**What is expected:**
Output every entry exactly as written, skipping any pictures.

(Records contained in a dataset)
···

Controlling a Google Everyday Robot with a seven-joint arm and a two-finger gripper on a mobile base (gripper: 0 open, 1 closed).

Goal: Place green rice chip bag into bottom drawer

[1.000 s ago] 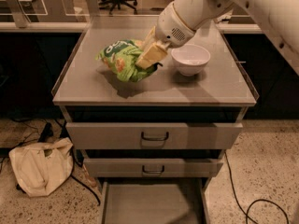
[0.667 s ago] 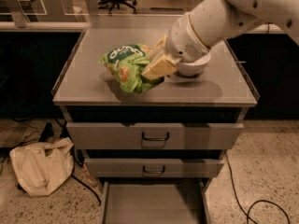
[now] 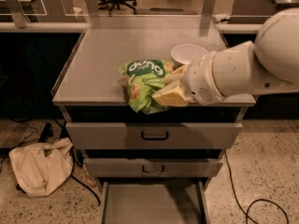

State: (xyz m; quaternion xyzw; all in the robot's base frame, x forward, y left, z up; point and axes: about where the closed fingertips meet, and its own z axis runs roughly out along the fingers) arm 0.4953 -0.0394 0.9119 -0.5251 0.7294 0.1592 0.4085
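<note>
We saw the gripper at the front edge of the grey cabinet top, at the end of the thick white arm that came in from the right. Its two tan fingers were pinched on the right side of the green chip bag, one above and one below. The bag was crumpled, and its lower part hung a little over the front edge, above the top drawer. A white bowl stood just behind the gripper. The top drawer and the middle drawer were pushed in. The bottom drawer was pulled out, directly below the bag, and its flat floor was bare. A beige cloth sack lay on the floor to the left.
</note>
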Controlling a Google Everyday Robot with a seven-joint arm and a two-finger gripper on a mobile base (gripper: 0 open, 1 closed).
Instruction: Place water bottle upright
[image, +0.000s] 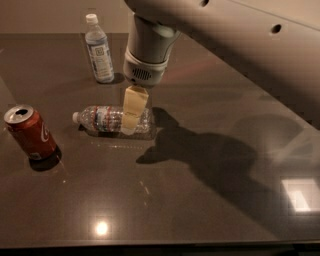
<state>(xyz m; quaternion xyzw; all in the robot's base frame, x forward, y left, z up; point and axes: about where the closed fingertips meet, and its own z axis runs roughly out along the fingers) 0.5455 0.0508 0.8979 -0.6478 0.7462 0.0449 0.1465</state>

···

**Response area:**
Controlling a Google Everyday Robot with a seven-joint arm and a two-finger gripper on a mobile base (gripper: 0 open, 1 closed).

Goal: Place green rice chip bag into bottom drawer

[1.000 s ago] 
[0.667 s ago] 
[now] 

State: (xyz m; quaternion xyzw; all in the robot's base frame, x forward, y left, z up; point and axes: about where the closed fingertips meet, and its own z axis runs roughly out along the fingers) arm 0.4953 -0.0394 0.9119 -0.5251 0.7294 0.1592 0.4085
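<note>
We saw the gripper at the front edge of the grey cabinet top, at the end of the thick white arm that came in from the right. Its two tan fingers were pinched on the right side of the green chip bag, one above and one below. The bag was crumpled, and its lower part hung a little over the front edge, above the top drawer. A white bowl stood just behind the gripper. The top drawer and the middle drawer were pushed in. The bottom drawer was pulled out, directly below the bag, and its flat floor was bare. A beige cloth sack lay on the floor to the left.
</note>
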Controlling a Google Everyday Robot with a seven-joint arm and a two-finger gripper on a mobile base (gripper: 0 open, 1 closed).
Instruction: Place water bottle upright
[image, +0.000s] 
<state>(xyz m; quaternion xyzw; all in the robot's base frame, x forward, y left, z up; point and axes: about where the closed fingertips meet, and its own z axis runs roughly out along the fingers) 0.5455 0.0508 0.8979 -0.6478 0.7462 0.0449 0.1465</state>

No further output is expected for this exercise.